The main goal of Google’s self-developed Tensor G series processors has always been to deeply optimize the collaboration with hardware to better utilize its core software capabilities (including Android system and artificial intelligence capabilities). Especially with the craze of generative artificial intelligence, Tensor G3 has become a key pivot for Google to introduce generative artificial intelligence capabilities on mobile phones

At the Google hardware product launch event, Google announced that the Pixel 8 series will receive multiple onboard generative AI features. This includes an improved version of Magic Eraser photo editing software. In addition, Pixel 8 Pro will get other features such as Video Boost, which uses generative AI processing to improve the quality of mobile videos

For example, Magic Eraser photo editing software allows you to adjust the brightness, background, and even drag the magic photo editing function to change the position of the subject at will.

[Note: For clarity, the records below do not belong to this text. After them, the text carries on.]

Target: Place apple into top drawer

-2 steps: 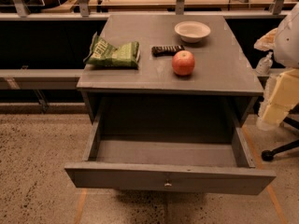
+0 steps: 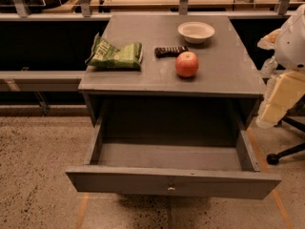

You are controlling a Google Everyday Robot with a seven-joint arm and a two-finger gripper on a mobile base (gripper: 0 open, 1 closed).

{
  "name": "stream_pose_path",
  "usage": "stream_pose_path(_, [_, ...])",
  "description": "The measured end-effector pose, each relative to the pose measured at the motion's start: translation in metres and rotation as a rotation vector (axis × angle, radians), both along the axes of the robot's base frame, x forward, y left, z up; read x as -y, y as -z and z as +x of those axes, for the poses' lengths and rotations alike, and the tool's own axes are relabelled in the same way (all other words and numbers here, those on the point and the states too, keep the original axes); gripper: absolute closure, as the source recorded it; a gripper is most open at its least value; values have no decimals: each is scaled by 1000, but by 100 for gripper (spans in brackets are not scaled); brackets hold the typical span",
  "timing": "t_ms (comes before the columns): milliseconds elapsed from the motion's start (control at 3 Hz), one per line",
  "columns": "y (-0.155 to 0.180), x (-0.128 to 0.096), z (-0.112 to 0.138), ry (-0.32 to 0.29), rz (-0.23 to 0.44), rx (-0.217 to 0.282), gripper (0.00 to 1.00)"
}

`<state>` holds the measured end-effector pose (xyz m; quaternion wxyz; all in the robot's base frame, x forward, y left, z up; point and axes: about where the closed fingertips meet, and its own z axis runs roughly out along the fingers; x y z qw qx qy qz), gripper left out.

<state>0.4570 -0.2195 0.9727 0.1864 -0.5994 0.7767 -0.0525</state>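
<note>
Red apple (image 2: 187, 64) near front edge; end effector (image 2: 277, 103) beside top drawer (image 2: 143, 179)

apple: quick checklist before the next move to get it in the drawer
1. Drawer pulled open: ok.
2. Room in drawer for the apple: ok, its floor shows bare.
3. Apple free on the cabinet top: ok, nothing on it.
4. Space around the apple: ok, the bar and bowl lie behind it, apart.
5. Gripper above the apple: not ok, it is at the right edge beside the cabinet, lower than the top.
6. Apple held: not ok, it lies well apart from the gripper.
</note>
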Motion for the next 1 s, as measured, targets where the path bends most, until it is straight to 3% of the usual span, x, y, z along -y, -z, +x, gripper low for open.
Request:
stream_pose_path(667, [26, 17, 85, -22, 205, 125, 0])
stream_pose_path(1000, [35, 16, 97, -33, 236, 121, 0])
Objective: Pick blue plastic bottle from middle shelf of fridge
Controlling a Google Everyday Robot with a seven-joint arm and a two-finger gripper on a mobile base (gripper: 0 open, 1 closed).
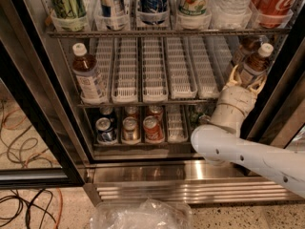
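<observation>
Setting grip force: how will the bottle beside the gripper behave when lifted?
The bottle by the gripper, at the middle shelf's right end, looks full of dark drink, so probably heavy for its size. Its clear plastic wall may give when squeezed. Tall and narrow, it could tip if nudged high up.

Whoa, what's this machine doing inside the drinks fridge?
A white robot arm is reaching into the open fridge. Its gripper is at the blue plastic bottle, which stands at the right end of the middle shelf. The bottle is upright on the shelf and not yet lifted out. A similar bottle stands at the left end, with nothing touching it, and cans sit on the rack below.
</observation>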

深入解析谷歌Tensor G3处理器:强大的9核CPU+10核GPU,完美支持本地AI大模型!

The effect of the magic photo editing tool is shown below:

Rewritten as: In addition, there is also a photo function that can help users change their expressions with one click. For users of Pixel series phones, they should be familiar with Top Shot’s best photo filtering capabilities. On the basis of the perfect group photo function, for shooting scenes such as faces and group portraits, through the upgrade of Google AI, users can directly select the most perfect expressions and expressions from different frames captured by the camera and replace them

深入解析谷歌Tensor G3处理器:强大的9核CPU+10核GPU,完美支持本地AI大模型!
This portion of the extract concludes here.